Interview at Lang.NEXT

Andrei Alexandrescu via Digitalmars-d-announce digitalmars-d-announce at puremagic.com
Thu Jun 5 00:30:44 PDT 2014


On 6/5/14, 7:59 AM, Nick Sabalausky wrote:
> So let me get this straight: There are programmers out there who find
> the occasional type annotations on some declarations to be significantly
> more work than following a convention of nearly *quadrupling* the amount
> of code they have to write? Two to three lines of tests for every one
> line of real code is considered rapid development, "saving developer
> time", "just getting things done", etc? And all that's considered a
> "style" of coding?
>
> You're right, I really don't understand that style of coding at all. ;)
>
> Don't get me wrong, I am pretty big on unittests, but even still: If
> people are trying to save developer time by replacing each minor type
> annotation with several extra unittests (which are less reliable anyway
> - greater room for human error), then something's gone horribly wrong.
>
>  > It's usually quite hard to explain such
>  > differences in coding stile to people that are used to static typing.
>  >
>
> That doesn't surprise me. It's also very difficult to explain 2+2==5 to
> people who are accustomed to basic arithmetic. ;)
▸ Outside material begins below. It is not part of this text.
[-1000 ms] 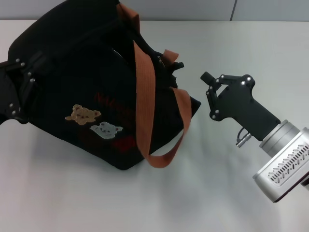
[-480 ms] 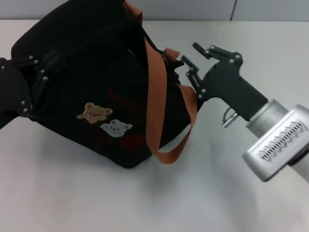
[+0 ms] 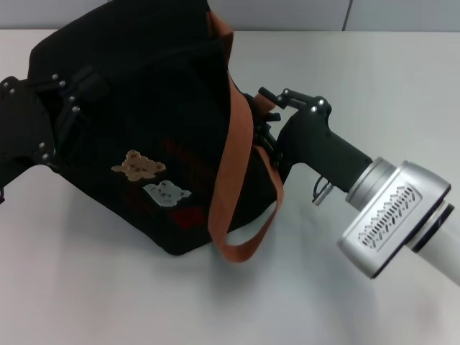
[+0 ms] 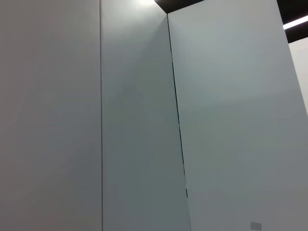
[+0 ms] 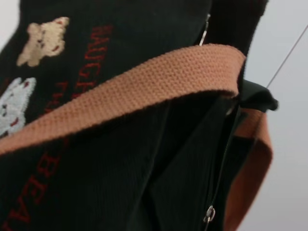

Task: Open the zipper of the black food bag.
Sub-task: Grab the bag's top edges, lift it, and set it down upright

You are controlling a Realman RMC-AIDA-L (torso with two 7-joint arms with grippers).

I have to confess this echoes a few similar confusions I have about the 
use and advocacy of dynamically-typed languages. One argument I've heard 
a while back was that static type errors are not "proportional response" 
and that static types only detect the most trivial of bugs, so why 
bother at all. But then the heavy-handed approach to unittesting 
espoused by dynamic languages, of which arguably a good part would be 
automated by a static type system, seems to work against that argument.